Russlands Führung bestreitet, dass es eine Vergiftung gegeben habe und spricht von einer Provokation. Parlamentschef Wjatscheslaw Wolodin, einer der engsten Vertrauten Putins, sagte in einer auf der Internetseite der Duma veröffentlichten Stellungnahme: "Putin hat ihm das Leben gerettet." Von den Piloten über die russischen Ärzte bis hin zum russischen Präsidenten hätten alle Nawalnys Leben gerettet. Wenn mit ihm wirklich etwas passiert sei, dann handele es sich um eine Inszenierung der westlichen Geheimdienste. Nawalny arbeite im Auftrag ausländischer Mächte, behauptete Wolodin.
Kreml: Äußerungen "nicht hinnehmbar"
Kreml-Sprecher Dimitri Peskow sagte der Nachrichtenagentur Interfax zufolge, die Schuldzuweisungen gegen Putin seien "absolut nicht zulässig" und entbehrten jeder Grundlage. Die Äußerungen seien beleidigend und "nicht hinnehmbar". In Russland macht sich strafbar, wer den Präsidenten beleidigt.
Russland sei interessiert an einer Aufklärung des Falls des "Berliner Patienten", ergänzte Peskow. Die russische Führung vermeidet es seit dem Giftanschlag mehr denn je, Nawalny beim Namen zu nennen. Laut Lesart des Kreml wurde Nawalny nicht vergiftet. Vielmehr erhalte er direkte Anweisungen des US-Geheimdienstes CIA. Der Kreml hält es auch für möglich, dass westliche Geheimdienste Nawalny vergiftet haben, um Russland international an den Pranger stellen zu wollen.
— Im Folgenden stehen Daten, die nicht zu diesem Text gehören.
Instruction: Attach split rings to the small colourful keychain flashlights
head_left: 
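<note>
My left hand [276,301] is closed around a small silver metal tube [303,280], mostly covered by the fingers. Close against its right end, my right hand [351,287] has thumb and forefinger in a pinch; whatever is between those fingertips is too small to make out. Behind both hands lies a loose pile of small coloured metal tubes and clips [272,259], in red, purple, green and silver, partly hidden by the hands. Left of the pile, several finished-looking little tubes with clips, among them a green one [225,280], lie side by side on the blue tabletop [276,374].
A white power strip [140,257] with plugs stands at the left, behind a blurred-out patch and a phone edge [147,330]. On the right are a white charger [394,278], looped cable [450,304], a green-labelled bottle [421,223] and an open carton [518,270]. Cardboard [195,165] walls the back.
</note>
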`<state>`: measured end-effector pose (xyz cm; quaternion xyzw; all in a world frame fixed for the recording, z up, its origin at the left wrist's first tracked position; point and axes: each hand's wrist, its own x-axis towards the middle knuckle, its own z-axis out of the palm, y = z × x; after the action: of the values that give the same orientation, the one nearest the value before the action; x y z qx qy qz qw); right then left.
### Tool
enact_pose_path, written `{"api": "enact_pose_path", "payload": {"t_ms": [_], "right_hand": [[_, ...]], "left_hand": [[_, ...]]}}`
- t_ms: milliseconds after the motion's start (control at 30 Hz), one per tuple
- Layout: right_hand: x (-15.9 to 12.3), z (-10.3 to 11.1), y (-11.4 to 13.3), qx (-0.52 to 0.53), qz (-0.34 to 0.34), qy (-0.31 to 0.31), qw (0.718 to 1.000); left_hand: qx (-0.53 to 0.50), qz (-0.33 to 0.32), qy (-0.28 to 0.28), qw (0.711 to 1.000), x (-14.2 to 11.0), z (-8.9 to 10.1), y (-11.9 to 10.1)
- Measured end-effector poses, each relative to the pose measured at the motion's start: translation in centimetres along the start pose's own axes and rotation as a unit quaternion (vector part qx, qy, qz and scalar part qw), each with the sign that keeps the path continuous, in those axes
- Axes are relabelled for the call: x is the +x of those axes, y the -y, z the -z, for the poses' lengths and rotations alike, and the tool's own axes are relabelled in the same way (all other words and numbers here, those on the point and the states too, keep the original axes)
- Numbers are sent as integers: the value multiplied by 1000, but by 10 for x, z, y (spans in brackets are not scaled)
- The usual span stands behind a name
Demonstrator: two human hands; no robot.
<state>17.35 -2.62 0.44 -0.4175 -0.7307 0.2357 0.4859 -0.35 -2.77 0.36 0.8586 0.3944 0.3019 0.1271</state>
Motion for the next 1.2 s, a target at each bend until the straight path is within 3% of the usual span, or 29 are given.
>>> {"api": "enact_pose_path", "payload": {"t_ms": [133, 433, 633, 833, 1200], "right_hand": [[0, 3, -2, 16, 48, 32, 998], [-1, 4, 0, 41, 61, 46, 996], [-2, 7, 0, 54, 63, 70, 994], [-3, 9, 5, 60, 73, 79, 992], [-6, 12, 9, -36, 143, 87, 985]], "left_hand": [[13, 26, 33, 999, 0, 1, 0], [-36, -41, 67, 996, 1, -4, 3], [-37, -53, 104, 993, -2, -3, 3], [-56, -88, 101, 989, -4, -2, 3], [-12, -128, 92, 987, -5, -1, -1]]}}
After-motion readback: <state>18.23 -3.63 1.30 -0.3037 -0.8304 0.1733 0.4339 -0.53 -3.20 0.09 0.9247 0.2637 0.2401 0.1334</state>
Der prominenteste Gegner von Kremlchef Putin wurde laut Analysen mehrerer Labore mit dem Nervengift der Gruppe Nowitschok vergiftet. Der Kampfstoff ist nach dem internationalen Verbot von Chemiewaffen geächtet. Russische Geheimdienstler und Regierungsmitglieder betonten mehrfach, dass alle Vorräte des zu Sowjetzeiten entwickelten Gifts vernichtet worden seien.
Dank an Deutschland
Nawalny durchläuft nach seiner Entlassung aus der Berliner Klinik Charité inzwischen eine Reha-Maßnahme, um wieder zu Kräften zu kommen. Er habe bisher keine Verbindung zu Deutschland gehabt, sei aber dem Land, den Menschen, den Ärzten und Merkel dankbar sei. Die Experten der Charité hätten es geschafft, seine Persönlichkeit wieder herzustellen.
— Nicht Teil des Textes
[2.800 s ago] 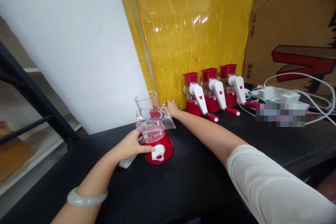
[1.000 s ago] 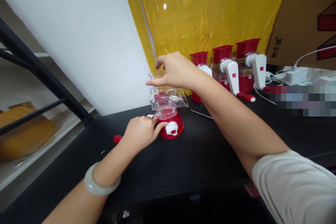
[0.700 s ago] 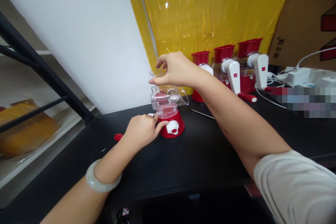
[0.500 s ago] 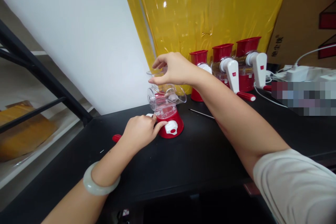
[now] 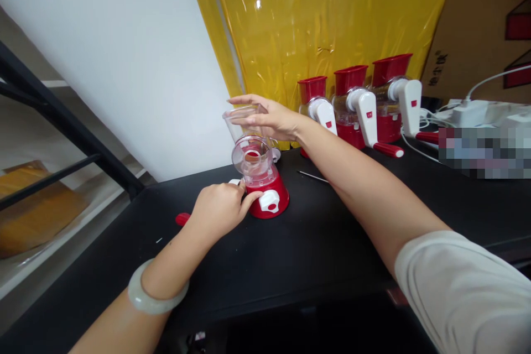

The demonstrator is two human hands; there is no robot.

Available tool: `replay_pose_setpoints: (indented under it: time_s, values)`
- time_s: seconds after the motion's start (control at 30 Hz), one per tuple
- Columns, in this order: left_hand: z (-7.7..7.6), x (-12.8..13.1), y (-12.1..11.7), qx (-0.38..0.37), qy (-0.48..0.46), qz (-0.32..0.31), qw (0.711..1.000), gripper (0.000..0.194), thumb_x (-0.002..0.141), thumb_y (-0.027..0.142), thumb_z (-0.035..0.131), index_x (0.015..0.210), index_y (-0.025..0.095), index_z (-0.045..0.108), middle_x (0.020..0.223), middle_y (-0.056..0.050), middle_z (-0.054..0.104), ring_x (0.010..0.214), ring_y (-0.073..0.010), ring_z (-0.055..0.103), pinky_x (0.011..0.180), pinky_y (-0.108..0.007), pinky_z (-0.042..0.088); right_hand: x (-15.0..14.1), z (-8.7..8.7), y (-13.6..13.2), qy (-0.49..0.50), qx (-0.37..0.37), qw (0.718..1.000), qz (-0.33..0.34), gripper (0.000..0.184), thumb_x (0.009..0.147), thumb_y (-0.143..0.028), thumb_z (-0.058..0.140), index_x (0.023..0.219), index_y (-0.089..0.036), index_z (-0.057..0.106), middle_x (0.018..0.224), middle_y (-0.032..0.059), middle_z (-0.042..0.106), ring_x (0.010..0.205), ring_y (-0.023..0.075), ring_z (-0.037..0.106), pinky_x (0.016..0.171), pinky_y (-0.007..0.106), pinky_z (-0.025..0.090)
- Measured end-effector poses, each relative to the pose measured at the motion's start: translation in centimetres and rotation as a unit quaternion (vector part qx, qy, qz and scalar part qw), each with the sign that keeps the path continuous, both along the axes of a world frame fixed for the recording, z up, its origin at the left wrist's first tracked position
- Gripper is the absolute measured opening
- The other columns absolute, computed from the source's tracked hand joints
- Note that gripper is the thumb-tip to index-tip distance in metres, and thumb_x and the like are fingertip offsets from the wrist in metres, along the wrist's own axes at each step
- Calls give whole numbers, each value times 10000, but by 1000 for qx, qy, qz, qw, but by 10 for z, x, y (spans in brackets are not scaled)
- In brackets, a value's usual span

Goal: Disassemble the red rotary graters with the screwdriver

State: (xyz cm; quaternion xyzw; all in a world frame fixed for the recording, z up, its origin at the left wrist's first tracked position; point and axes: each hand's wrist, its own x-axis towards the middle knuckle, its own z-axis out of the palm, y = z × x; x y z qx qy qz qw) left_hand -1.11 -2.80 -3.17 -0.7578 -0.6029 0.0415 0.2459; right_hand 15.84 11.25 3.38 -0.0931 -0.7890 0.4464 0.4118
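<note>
Head view: left hand (image 5: 218, 211) clamped on red-based, clear-plastic drum grinder (image 5: 259, 166), thumb at white knob (image 5: 269, 202). Grinder upright on black tabletop (image 5: 315, 249), left of three red-and-white crank grinders (image 5: 365, 110). Right hand (image 5: 271, 119), fingers apart, at clear hopper (image 5: 235, 126); contact unclear.

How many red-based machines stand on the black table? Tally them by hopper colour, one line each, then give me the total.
Red-hopper machines: 3
Clear-hopper machine: 1
Total: 4
</note>
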Motion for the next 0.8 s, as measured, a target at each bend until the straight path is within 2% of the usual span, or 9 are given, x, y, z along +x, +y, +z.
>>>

Der Politiker war während eines Inlandsflugs in Russland zusammengebrochen und später zur Behandlung nach Deutschland gebracht worden. Wochenlang lag er dort im künstlichen Koma. Ein Bundeswehr-Speziallabor fand die Vergiftung mit dem Kampfstoff der Nowitschok-Gruppe heraus. Labors in Frankreich und Schweden bestätigten den Befund. Mit Spannung werden aktuell die Untersuchungsergebnisse der Organisation für das Verbot von Chemiewaffen (OPCW) erwartet. Danach drohen Russland neue Sanktionen.
Überraschungsbesuch von Merkel
Der Fall hat auch die Spannungen in den deutsch-russischen Beziehungen noch einmal deutlich verschärft. Vergangene Woche erhielt Nawalny Besuch von Kanzlerin Angela Merkel. Auf seinen Dank hin habe sie seinen Worten zufolge entgegnet: "Ich habe nur getan, was meine Pflicht war."